(Saved entries)

**********

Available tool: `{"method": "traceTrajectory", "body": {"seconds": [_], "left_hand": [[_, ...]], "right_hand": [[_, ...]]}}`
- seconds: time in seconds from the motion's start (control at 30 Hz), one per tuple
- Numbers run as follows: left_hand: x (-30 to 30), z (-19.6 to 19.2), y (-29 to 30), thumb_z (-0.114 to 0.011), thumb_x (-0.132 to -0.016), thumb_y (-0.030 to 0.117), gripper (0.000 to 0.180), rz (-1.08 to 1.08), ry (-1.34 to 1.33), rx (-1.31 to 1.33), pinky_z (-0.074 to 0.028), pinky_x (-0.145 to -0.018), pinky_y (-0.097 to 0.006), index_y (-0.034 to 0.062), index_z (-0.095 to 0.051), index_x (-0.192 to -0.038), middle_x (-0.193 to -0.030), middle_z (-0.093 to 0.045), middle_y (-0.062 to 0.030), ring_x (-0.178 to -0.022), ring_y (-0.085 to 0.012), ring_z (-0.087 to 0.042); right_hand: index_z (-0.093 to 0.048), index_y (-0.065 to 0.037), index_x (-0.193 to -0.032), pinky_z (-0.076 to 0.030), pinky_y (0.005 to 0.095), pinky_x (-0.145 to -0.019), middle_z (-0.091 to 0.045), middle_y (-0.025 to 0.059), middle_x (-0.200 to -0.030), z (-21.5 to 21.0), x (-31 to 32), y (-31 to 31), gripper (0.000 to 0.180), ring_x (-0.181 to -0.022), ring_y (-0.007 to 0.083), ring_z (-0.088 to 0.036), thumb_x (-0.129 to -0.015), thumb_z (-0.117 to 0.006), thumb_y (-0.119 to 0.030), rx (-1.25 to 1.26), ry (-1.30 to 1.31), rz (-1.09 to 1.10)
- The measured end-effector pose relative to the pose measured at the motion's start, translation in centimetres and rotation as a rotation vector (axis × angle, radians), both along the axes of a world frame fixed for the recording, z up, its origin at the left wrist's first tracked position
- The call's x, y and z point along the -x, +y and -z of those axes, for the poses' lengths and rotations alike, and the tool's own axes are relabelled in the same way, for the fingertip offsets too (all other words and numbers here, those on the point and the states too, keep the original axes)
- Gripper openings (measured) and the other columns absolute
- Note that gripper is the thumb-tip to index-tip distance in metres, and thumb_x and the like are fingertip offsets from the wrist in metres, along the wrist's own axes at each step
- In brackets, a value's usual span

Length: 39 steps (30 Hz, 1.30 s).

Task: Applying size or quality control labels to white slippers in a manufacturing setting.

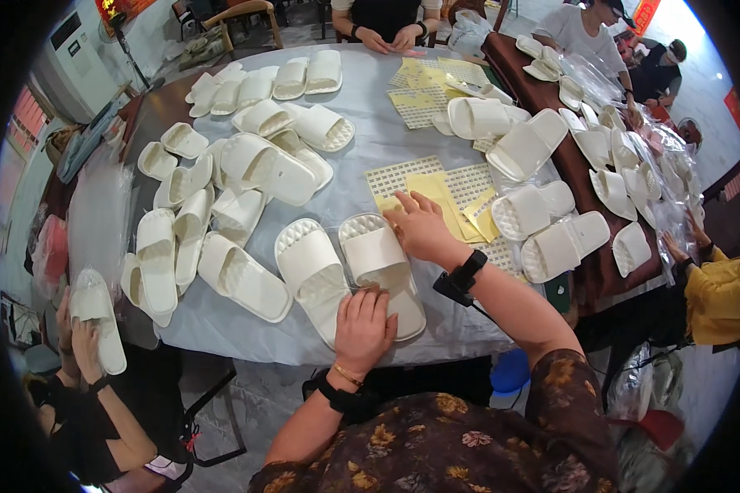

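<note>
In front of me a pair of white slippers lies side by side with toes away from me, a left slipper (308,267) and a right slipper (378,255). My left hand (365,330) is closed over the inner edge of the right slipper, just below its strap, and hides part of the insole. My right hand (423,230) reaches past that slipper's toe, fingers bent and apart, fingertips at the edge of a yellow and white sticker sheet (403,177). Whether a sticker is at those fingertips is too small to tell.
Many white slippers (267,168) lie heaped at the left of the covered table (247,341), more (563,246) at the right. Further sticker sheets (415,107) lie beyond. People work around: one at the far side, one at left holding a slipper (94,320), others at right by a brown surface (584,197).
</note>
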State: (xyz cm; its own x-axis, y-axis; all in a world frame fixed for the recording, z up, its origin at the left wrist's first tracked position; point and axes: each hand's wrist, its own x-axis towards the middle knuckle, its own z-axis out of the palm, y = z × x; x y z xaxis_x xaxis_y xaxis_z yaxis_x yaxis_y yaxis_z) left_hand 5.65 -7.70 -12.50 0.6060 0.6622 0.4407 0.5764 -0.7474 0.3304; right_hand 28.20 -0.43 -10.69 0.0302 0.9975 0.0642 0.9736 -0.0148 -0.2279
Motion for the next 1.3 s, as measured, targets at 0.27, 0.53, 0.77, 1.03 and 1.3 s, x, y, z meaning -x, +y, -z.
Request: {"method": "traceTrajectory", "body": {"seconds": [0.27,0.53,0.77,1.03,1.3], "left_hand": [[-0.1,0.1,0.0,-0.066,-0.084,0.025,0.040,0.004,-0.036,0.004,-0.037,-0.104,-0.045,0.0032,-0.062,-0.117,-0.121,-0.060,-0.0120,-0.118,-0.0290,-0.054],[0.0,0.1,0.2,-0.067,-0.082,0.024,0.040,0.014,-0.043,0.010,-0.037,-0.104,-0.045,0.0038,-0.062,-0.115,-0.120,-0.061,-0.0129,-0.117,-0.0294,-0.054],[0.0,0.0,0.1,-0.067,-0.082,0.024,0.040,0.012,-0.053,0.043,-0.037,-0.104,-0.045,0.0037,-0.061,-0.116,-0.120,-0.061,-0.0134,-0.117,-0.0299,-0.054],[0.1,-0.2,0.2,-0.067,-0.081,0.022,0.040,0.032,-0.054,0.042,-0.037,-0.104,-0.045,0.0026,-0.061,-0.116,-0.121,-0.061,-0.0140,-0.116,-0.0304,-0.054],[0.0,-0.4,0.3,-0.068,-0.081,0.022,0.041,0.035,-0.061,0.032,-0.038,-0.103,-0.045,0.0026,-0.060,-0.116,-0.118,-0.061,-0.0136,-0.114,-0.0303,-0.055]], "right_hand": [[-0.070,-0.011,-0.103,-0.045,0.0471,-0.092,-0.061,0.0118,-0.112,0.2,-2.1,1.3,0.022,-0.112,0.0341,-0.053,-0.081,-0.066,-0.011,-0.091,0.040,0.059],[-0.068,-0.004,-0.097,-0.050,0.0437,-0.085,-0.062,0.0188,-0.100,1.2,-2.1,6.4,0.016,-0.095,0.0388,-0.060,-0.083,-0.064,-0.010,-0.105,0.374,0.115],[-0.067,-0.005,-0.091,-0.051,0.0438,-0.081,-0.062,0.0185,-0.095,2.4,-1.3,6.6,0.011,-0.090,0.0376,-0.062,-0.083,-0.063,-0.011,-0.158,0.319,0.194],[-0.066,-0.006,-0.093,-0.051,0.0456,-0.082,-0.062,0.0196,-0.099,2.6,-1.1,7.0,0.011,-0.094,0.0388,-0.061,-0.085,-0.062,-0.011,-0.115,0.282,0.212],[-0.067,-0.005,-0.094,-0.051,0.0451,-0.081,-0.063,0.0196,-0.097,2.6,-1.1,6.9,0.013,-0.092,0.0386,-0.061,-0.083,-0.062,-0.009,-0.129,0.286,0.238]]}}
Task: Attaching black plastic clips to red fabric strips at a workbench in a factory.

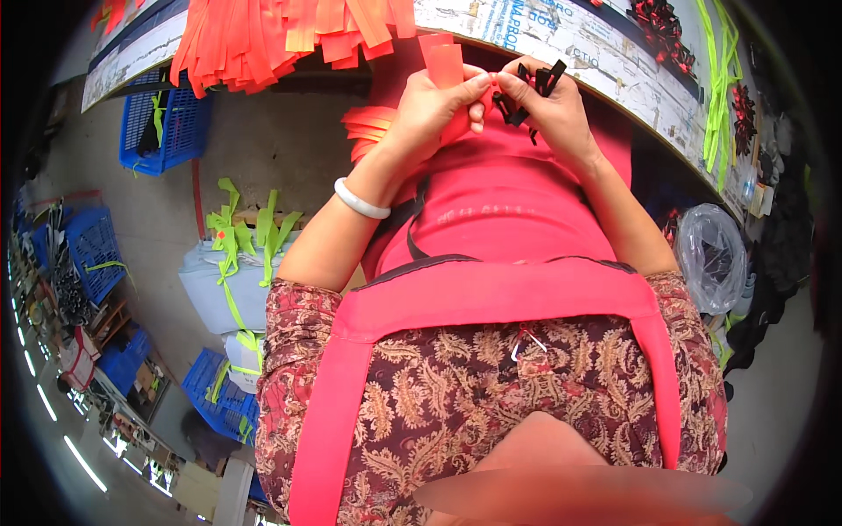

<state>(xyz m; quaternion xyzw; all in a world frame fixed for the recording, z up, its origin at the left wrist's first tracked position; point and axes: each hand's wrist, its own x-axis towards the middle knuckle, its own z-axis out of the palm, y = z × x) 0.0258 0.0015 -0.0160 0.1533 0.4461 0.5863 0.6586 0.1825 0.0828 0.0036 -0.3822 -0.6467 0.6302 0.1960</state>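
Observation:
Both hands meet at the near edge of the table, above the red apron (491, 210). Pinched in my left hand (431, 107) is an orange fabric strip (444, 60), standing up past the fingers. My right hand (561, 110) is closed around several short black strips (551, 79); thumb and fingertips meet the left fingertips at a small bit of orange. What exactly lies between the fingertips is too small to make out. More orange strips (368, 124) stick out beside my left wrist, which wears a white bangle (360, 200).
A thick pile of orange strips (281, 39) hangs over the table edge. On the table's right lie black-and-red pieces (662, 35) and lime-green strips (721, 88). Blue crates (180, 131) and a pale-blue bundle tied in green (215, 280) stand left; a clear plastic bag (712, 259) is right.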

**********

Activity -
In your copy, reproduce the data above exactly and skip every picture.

Exercise output -
Available tool: `{"method": "traceTrajectory", "body": {"seconds": [_], "left_hand": [[_, ...]], "right_hand": [[_, ...]]}}`
- seconds: time in seconds from the motion's start (control at 30 Hz), one per tuple
- Numbers run as follows: left_hand: x (-30 to 30), z (-19.6 to 19.2), y (-29 to 30), thumb_z (-0.114 to 0.011), thumb_x (-0.132 to -0.016), thumb_y (-0.030 to 0.117), gripper (0.000 to 0.180), rz (-1.08 to 1.08), ry (-1.34 to 1.33), rx (-1.31 to 1.33), pinky_z (-0.074 to 0.028), pinky_x (-0.145 to -0.018), pinky_y (-0.097 to 0.006), index_y (-0.034 to 0.062), index_z (-0.095 to 0.051), index_x (-0.192 to -0.038), middle_x (-0.193 to -0.030), middle_z (-0.093 to 0.045), middle_y (-0.062 to 0.030), ring_x (-0.178 to -0.022), ring_y (-0.085 to 0.012), ring_z (-0.087 to 0.042); right_hand: index_z (-0.093 to 0.048), index_y (-0.065 to 0.037), index_x (-0.193 to -0.032), pinky_z (-0.076 to 0.030), pinky_y (0.005 to 0.095), pinky_x (-0.145 to -0.019), middle_z (-0.091 to 0.045), middle_y (-0.025 to 0.059), middle_x (-0.200 to -0.030), z (-21.5 to 21.0), x (-31 to 32), y (-31 to 31), gripper (0.000 to 0.180), ring_x (-0.181 to -0.022), ring_y (-0.007 to 0.083), ring_z (-0.088 to 0.036), thumb_x (-0.129 to -0.015), thumb_z (-0.117 to 0.006), thumb_y (-0.119 to 0.030), rx (-1.25 to 1.26), ry (-1.30 to 1.31), rz (-1.09 to 1.10)
- The measured end-effector pose relative to the pose measured at the motion's start, translation in centimetres and rotation as a rotation vector (axis × angle, radians), both along the axes of a world frame fixed for the recording, z up, its origin at the left wrist's first tracked position
- The call's x, y and z point along the -x, +y and -z of those axes, for the poses' lengths and rotations alike, and the tool's own axes are relabelled in the same way, for the fingertip offsets too (all other words and numbers here, those on the point and the states too, keep the original axes)
- Gripper openings (measured) and the other columns absolute
- Note that gripper is the thumb-tip to index-tip distance in metres, and thumb_x and the like are fingertip offsets from the wrist in metres, along the wrist's own axes at each step
- In brackets, a value's usual span

Length: 39 steps (30 Hz, 1.30 s).

Task: Applying size or quality control labels to white slippers in a manufacturing setting.


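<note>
In front of me a pair of white slippers lies side by side with toes away from me, a left slipper (308,267) and a right slipper (378,255). My left hand (365,330) is closed over the inner edge of the right slipper, just below its strap, and hides part of the insole. My right hand (423,230) reaches past that slipper's toe, fingers bent and apart, fingertips at the edge of a yellow and white sticker sheet (403,177). Whether a sticker is at those fingertips is too small to tell.
Many white slippers (267,168) lie heaped at the left of the covered table (247,341), more (563,246) at the right. Further sticker sheets (415,107) lie beyond. People work around: one at the far side, one at left holding a slipper (94,320), others at right by a brown surface (584,197).
</note>
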State: (xyz cm; its own x-axis, y-axis; all in a world frame fixed for the recording, z up, its origin at the left wrist's first tracked position; point and axes: each hand's wrist, its own x-axis towards the middle knuckle, its own z-axis out of the palm, y = z × x; x y z xaxis_x xaxis_y xaxis_z yaxis_x yaxis_y yaxis_z) left_hand 5.65 -7.70 -12.50 0.6060 0.6622 0.4407 0.5764 -0.7474 0.3304; right_hand 28.20 -0.43 -10.69 0.0302 0.9975 0.0642 0.9736 -0.0148 -0.2279
Motion for the next 1.3 s, as measured, targets at 0.27, 0.53, 0.77, 1.03 and 1.3 s, x, y, z meaning -x, +y, -z.
Request: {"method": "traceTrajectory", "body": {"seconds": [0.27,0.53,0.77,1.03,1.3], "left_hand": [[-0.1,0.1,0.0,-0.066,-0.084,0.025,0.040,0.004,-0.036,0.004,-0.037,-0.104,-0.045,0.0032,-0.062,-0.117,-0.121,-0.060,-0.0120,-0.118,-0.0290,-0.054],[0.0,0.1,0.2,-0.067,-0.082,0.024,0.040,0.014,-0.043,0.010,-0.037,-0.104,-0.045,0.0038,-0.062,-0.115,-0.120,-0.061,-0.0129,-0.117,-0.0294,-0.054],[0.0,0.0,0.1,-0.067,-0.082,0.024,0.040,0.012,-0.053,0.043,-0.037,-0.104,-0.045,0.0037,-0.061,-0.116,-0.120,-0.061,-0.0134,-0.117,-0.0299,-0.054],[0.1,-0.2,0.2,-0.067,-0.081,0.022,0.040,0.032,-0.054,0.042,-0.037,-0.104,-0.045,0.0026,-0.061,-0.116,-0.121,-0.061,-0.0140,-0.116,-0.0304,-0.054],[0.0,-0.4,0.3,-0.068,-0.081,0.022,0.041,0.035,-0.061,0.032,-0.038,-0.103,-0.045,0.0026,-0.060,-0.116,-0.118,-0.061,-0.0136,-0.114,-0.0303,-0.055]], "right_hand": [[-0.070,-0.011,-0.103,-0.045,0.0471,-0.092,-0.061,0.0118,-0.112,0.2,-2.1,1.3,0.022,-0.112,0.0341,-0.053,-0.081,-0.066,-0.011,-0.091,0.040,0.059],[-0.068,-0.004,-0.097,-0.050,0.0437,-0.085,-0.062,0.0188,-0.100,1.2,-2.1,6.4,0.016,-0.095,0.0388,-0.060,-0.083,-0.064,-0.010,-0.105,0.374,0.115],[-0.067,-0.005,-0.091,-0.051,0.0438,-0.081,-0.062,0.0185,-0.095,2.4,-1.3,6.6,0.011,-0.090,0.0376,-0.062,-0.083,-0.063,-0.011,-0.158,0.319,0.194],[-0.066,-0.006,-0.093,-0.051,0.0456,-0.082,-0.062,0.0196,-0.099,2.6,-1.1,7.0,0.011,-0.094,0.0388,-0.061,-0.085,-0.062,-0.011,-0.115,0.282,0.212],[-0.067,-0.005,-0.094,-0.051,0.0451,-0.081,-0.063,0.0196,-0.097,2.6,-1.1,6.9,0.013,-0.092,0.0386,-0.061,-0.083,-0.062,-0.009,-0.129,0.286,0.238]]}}
Task: Attaching black plastic clips to red fabric strips at a workbench in a factory.


<state>(xyz m; quaternion xyzw; all in a world frame fixed for the recording, z up, its origin at the left wrist's first tracked position; point and axes: each hand's wrist, its own x-axis towards the middle knuckle, its own z-axis out of the palm, y = z × x) 0.0258 0.0015 -0.0160 0.1533 0.4461 0.5863 0.6586 0.1825 0.0828 0.0036 -0.3822 -0.6467 0.6302 0.1960</state>
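Observation:
Both hands meet at the near edge of the table, above the red apron (491, 210). Pinched in my left hand (431, 107) is an orange fabric strip (444, 60), standing up past the fingers. My right hand (561, 110) is closed around several short black strips (551, 79); thumb and fingertips meet the left fingertips at a small bit of orange. What exactly lies between the fingertips is too small to make out. More orange strips (368, 124) stick out beside my left wrist, which wears a white bangle (360, 200).
A thick pile of orange strips (281, 39) hangs over the table edge. On the table's right lie black-and-red pieces (662, 35) and lime-green strips (721, 88). Blue crates (180, 131) and a pale-blue bundle tied in green (215, 280) stand left; a clear plastic bag (712, 259) is right.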

That concludes the output for this exercise.